= Records =
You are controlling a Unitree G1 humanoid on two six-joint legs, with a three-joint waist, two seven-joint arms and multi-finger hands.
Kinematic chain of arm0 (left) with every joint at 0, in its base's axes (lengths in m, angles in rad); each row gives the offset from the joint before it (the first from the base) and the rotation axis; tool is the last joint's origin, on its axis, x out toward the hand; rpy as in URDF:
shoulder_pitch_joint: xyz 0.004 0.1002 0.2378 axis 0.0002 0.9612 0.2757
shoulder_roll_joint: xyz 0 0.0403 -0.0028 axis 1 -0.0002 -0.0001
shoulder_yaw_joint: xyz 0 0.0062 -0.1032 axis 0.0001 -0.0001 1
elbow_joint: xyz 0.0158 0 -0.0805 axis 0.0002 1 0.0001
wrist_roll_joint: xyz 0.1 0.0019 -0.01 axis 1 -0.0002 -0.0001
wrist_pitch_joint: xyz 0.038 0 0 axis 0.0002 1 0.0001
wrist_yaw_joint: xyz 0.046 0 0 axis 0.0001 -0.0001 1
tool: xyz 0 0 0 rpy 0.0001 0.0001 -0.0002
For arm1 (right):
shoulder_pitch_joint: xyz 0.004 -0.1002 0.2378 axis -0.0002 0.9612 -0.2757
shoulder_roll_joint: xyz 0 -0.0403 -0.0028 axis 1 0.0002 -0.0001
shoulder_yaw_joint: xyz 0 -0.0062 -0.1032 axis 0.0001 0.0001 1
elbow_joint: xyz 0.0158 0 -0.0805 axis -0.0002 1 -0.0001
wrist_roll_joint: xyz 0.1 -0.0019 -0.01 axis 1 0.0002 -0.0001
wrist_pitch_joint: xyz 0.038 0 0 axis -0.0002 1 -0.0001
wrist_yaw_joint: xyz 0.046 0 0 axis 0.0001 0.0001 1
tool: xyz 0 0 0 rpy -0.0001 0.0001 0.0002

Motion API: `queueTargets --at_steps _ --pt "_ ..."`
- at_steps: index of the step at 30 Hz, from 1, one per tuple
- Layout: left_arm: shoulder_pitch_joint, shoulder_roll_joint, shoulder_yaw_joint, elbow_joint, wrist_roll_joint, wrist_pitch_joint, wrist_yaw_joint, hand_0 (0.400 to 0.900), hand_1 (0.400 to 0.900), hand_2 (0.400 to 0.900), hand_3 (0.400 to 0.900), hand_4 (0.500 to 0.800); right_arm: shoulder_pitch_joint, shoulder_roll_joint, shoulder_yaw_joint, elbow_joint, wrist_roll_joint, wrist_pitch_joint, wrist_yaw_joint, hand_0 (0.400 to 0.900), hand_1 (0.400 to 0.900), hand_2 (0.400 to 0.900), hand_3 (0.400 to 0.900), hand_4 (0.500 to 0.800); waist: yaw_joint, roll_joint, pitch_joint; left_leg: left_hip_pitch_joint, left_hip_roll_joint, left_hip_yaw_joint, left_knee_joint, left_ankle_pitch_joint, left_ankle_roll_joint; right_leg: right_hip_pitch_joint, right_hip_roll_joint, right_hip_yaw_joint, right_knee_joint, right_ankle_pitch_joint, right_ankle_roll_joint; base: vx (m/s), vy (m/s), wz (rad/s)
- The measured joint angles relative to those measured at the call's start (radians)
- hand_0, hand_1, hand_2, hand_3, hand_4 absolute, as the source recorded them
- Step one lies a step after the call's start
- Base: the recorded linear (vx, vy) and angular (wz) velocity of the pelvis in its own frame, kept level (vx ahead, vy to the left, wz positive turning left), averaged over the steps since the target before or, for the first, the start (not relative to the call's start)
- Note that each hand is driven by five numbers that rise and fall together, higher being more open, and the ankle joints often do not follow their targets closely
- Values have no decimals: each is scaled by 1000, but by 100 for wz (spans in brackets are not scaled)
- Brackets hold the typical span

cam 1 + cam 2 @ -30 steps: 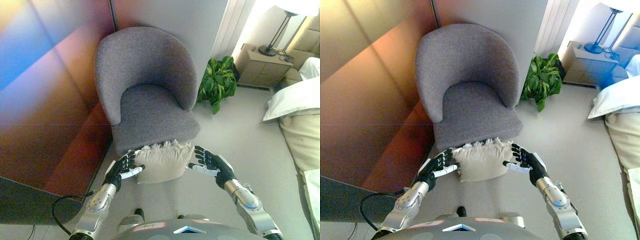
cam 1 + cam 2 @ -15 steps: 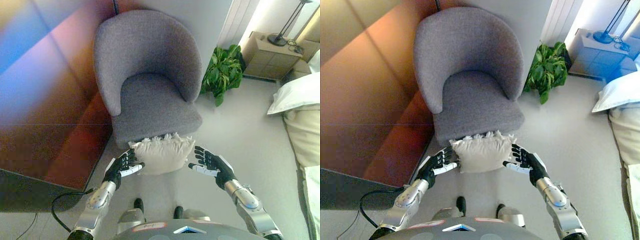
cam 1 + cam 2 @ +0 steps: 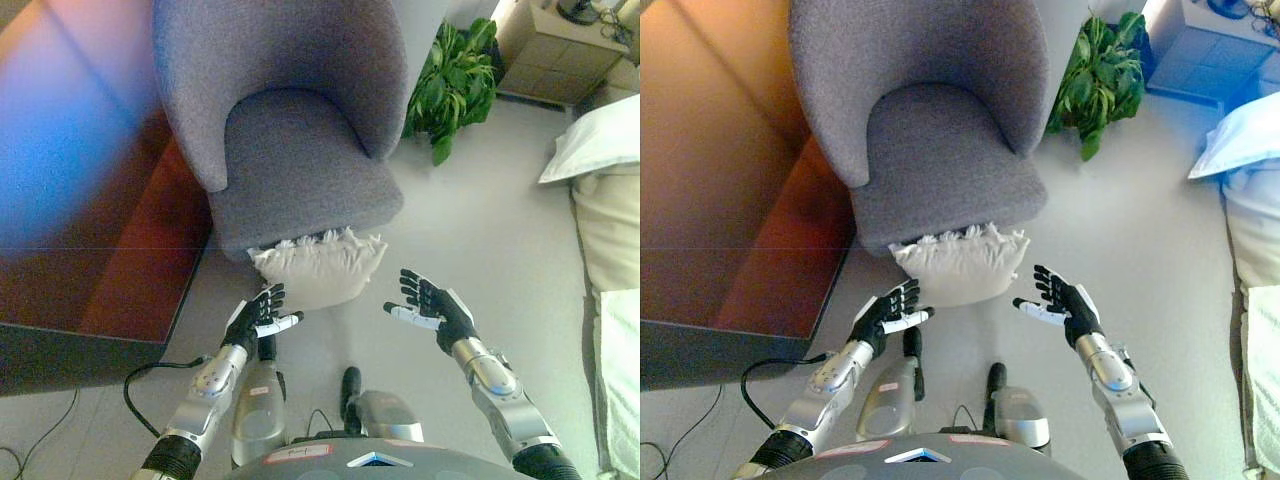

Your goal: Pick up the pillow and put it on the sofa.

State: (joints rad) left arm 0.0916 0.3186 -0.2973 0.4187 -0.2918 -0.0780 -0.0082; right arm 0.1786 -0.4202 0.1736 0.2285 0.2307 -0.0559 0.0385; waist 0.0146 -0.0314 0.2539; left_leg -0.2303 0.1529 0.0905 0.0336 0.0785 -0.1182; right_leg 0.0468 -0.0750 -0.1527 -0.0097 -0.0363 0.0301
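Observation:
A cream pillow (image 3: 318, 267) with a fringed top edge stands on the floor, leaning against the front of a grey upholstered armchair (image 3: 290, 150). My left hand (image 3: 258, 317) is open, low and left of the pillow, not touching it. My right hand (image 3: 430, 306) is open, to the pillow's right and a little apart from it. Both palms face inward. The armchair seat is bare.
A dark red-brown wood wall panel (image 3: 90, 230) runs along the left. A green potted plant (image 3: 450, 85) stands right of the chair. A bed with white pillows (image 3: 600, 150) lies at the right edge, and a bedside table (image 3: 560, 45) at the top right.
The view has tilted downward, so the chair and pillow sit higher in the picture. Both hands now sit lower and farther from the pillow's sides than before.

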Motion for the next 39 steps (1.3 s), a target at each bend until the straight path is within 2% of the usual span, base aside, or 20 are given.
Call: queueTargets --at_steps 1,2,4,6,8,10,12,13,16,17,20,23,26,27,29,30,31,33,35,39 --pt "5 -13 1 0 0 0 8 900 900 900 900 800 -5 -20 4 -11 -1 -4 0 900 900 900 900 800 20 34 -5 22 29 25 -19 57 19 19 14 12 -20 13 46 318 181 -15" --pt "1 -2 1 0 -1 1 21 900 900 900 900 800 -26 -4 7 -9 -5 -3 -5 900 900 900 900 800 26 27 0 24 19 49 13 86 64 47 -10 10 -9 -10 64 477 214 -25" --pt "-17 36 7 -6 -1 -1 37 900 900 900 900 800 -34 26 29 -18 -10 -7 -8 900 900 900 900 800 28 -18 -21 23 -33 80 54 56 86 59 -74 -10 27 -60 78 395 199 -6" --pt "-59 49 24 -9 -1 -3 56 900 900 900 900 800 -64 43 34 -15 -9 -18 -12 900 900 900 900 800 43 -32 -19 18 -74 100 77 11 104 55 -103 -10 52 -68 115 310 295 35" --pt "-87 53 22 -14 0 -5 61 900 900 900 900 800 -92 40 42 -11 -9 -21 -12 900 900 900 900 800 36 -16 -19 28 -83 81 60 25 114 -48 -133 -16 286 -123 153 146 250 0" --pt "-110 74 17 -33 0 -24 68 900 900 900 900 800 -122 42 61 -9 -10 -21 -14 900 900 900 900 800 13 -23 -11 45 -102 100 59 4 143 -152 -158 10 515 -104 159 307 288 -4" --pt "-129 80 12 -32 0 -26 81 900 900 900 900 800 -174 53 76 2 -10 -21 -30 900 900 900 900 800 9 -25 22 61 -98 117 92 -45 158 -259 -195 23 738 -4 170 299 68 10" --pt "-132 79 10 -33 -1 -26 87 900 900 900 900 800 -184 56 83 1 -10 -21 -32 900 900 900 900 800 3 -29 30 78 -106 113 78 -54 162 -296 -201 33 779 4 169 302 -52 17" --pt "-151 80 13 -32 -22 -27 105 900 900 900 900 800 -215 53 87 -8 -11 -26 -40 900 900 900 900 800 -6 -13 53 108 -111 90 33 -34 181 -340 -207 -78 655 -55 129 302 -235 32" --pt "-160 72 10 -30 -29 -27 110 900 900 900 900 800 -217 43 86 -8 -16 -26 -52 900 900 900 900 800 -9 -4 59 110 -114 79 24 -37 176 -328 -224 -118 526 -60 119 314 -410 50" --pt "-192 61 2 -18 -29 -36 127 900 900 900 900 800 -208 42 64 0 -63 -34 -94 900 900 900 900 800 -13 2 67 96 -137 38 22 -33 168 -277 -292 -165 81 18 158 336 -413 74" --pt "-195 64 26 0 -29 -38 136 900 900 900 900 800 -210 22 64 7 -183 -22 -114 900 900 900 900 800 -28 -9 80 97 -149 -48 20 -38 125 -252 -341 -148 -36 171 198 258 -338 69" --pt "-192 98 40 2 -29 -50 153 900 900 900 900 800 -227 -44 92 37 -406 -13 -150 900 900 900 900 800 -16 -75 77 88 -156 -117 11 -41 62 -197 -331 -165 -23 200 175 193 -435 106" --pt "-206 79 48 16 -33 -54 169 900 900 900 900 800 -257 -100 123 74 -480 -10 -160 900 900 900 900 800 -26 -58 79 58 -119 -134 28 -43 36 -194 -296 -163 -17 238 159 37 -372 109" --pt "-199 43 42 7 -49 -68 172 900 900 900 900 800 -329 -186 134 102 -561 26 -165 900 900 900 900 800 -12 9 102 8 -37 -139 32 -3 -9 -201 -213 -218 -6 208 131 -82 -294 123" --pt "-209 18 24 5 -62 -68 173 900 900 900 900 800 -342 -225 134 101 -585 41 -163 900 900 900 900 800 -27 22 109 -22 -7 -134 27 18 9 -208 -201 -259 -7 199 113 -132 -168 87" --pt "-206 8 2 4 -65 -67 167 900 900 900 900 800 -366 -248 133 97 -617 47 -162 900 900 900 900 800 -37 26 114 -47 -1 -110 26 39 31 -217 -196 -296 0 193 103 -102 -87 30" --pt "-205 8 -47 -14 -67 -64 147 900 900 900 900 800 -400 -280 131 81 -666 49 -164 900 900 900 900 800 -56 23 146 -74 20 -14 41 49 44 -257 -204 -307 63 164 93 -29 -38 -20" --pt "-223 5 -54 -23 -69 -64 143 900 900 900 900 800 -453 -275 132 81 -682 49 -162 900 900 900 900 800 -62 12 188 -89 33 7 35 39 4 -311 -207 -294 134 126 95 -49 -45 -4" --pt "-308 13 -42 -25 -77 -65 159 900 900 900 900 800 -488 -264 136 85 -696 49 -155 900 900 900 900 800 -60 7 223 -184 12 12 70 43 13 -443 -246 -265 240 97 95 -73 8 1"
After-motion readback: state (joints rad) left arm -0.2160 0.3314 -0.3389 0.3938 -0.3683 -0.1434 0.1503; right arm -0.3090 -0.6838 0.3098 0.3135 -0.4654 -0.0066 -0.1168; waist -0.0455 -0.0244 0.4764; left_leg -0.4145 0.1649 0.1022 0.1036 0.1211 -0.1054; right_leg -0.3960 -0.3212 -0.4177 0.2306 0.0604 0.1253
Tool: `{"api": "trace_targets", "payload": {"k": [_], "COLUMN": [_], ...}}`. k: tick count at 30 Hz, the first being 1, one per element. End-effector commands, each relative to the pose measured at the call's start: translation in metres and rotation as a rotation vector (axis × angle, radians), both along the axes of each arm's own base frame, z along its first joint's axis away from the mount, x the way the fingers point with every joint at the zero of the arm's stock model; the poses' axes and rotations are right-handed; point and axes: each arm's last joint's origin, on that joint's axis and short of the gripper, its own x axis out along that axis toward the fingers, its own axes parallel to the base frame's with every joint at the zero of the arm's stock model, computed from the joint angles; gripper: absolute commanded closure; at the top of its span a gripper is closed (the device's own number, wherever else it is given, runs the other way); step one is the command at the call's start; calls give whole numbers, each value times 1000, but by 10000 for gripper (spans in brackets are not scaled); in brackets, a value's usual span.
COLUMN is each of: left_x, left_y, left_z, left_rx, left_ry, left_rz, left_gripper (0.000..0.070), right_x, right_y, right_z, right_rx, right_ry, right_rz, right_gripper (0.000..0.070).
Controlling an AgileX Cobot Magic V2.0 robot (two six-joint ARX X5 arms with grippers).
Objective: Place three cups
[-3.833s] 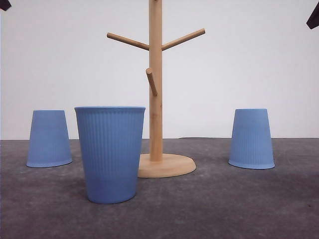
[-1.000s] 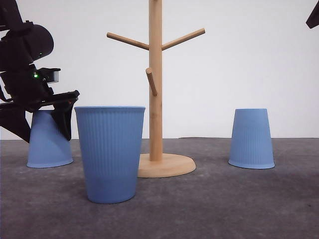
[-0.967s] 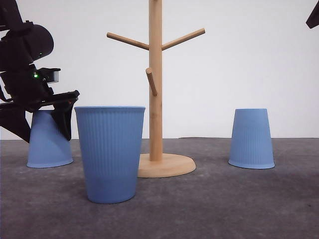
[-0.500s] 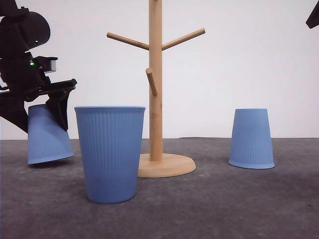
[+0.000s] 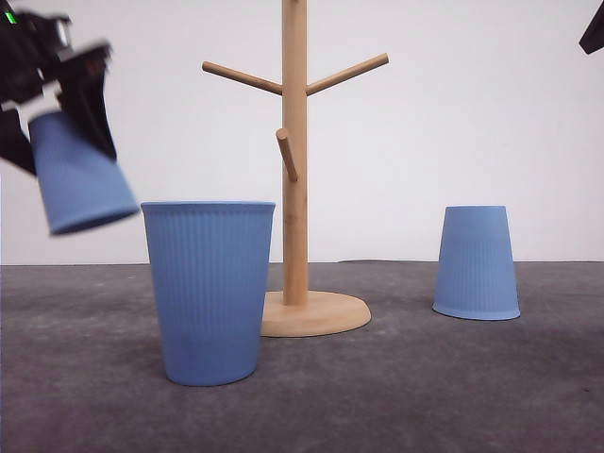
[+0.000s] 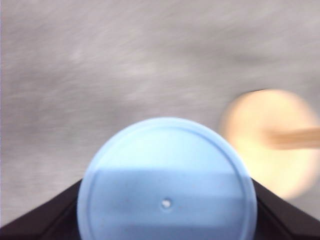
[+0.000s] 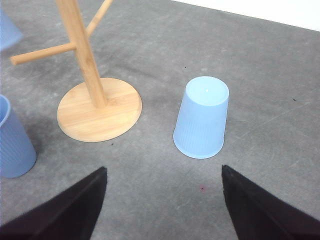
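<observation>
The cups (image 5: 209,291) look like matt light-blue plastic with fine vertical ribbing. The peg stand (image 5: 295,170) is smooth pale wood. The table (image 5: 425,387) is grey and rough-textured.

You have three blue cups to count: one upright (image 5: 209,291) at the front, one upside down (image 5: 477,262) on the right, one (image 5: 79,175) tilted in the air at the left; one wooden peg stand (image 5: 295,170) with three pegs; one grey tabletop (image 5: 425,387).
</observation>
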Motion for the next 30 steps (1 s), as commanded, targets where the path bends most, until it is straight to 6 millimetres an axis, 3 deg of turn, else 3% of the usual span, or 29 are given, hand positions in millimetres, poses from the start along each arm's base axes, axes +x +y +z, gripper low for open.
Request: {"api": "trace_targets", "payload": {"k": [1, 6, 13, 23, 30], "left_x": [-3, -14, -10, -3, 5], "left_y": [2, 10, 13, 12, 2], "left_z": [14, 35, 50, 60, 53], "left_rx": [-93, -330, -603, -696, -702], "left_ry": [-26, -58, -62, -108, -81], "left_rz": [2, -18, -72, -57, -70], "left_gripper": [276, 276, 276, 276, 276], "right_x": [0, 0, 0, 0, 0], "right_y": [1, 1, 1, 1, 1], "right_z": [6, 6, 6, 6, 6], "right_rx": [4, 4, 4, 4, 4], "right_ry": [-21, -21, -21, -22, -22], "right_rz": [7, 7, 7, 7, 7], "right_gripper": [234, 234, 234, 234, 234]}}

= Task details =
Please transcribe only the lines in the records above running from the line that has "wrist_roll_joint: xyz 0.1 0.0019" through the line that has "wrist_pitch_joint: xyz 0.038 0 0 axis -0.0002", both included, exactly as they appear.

= Solution =
wrist_roll_joint: xyz 0.1 0.0019 -0.01 axis 1 -0.0002 -0.0001
wrist_pitch_joint: xyz 0.038 0 0 axis 0.0002 1 0.0001
wrist_yaw_joint: xyz 0.046 0 0 axis 0.0001 -0.0001 1
tool: xyz 0 0 0 rpy 0.0001 0.0001 -0.0002
For arm1 (right):
shoulder_pitch_joint: xyz 0.004 -0.1002 0.2378 axis -0.0002 0.9612 -0.2757
shoulder_roll_joint: xyz 0 -0.0403 -0.0028 axis 1 0.0002 -0.0001
shoulder_yaw_joint: xyz 0 -0.0062 -0.1032 axis 0.0001 0.0001 1
elbow_joint: xyz 0.0158 0 -0.0805 axis -0.0002 1 -0.0001
wrist_roll_joint: xyz 0.1 -0.0019 -0.01 axis 1 0.0002 -0.0001
wrist_pitch_joint: xyz 0.038 0 0 axis -0.0002 1 -0.0001

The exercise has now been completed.